XXI yy EZOP’u

Bazen incinmezsiniz… Sadece yalnız yol alırsınız hepsi bu. Hayat öyle ya da böyle devam etmeli bitmeyen işler ve azalmayan sorumluluklar yüzünden. Yaşamanın bir ağrısı ve tahammülü zaman zaman imkânsıza yakın bir ağırlığı vardır biliyorum,anlıyorum ve bütün acılarınıza sonsuz saygı duyuyorum Dayanmak zorundayız. Acıyan yanlarımıza, dinmeyen gözyaşlarımıza ve çoğu zaman pamuk ipliğine bağlı ha koptu ha […]

Yayınlama: 26.04.2017
A+
A-

Bazen incinmezsiniz…

Sadece yalnız yol alırsınız hepsi bu. Hayat öyle ya da böyle devam etmeli bitmeyen işler ve azalmayan sorumluluklar yüzünden. Yaşamanın bir ağrısı ve tahammülü zaman zaman imkânsıza yakın bir ağırlığı vardır biliyorum,anlıyorum ve bütün acılarınıza sonsuz saygı duyuyorum Dayanmak zorundayız. Acıyan yanlarımıza, dinmeyen gözyaşlarımıza ve çoğu zaman pamuk ipliğine bağlı ha koptu ha kopacak umutlarımıza rağmen.

Öyle aman aman şanslı insanlar değiliz. Nerde bir bela bir aksilik var her seferinde gelip bizi bulur.
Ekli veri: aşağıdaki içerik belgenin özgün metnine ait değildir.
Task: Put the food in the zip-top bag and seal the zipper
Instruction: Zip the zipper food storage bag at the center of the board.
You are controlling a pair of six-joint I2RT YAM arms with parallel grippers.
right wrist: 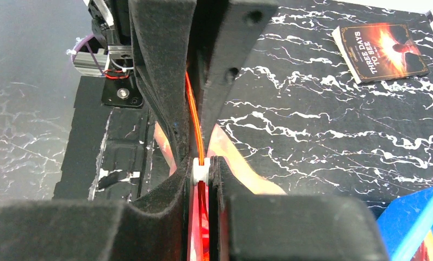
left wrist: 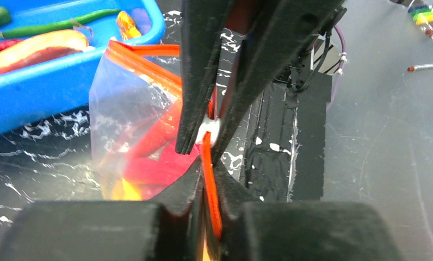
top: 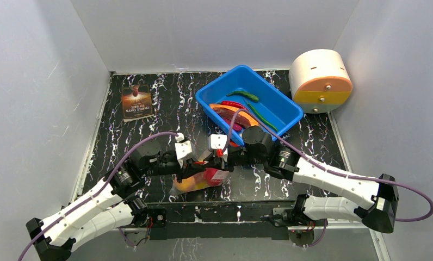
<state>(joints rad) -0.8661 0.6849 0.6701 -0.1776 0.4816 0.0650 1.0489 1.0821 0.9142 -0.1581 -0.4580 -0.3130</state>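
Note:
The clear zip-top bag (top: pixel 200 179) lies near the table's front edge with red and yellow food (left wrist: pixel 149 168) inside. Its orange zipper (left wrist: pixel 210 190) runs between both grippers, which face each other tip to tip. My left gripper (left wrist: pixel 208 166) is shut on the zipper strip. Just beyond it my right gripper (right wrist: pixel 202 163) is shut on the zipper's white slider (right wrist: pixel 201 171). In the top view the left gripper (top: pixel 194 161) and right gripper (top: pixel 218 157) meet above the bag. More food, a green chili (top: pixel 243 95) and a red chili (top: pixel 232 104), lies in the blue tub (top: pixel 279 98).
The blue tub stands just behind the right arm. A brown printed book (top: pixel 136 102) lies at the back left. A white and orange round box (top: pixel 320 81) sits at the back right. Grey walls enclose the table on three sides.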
Çok şükür hepimiz çok güzeliz tek ihtiyacımız biraz çirkin şansı. Bazen talihsizliklerimiz daha yataktan kalkınca başlar ve gün boyu bir lanet gibi bizimle dolaşır lakin genelde bir ömür sürer.

Hassas bir yapıya sahipseniz, mutluluğu birinin bahşetmesini bekliyorsanız, her ilişkinizde kendinizi merkezden çıkarıp odak noktasına başkasını koyuyorsanız, bireyselliğinizi kaybettiyseniz! Korktuğunuz kader size şefkatli kollarını en güzel haliyle dolamayacaktır. Hazır olun kaybetmek üzeresiniz. Cinsiyetiniz ne olursa olsun kadın ya da erkek hiç fark etmez, kendine güvenini yitirmiş ve hiçbir konuda kendi fikrini ortaya koyamayan, pasif bir karakter, karşı taraftan bakıldığında gerçekten çok yorucu ve genelde sinir bozucu olarak algılanır.

İnsanın kültürü ve karakter yapısı her zaman gördüğü tahsille doğru orantılı değildir. Bir bölümü aileden, gözle görülür derecede bir bölümü çevrenizden ama muhakkak ki en büyük bölümü kendi kendinizin farkına varmanızdan gelir. Eğer Ben kimim? Ne istiyorum? Sorularını kendinize sorduysanız ve bunlara nasıl cevaplar verdiğinizi hatırlarsanız, bu sizi bir adım öteye taşıyacaktır.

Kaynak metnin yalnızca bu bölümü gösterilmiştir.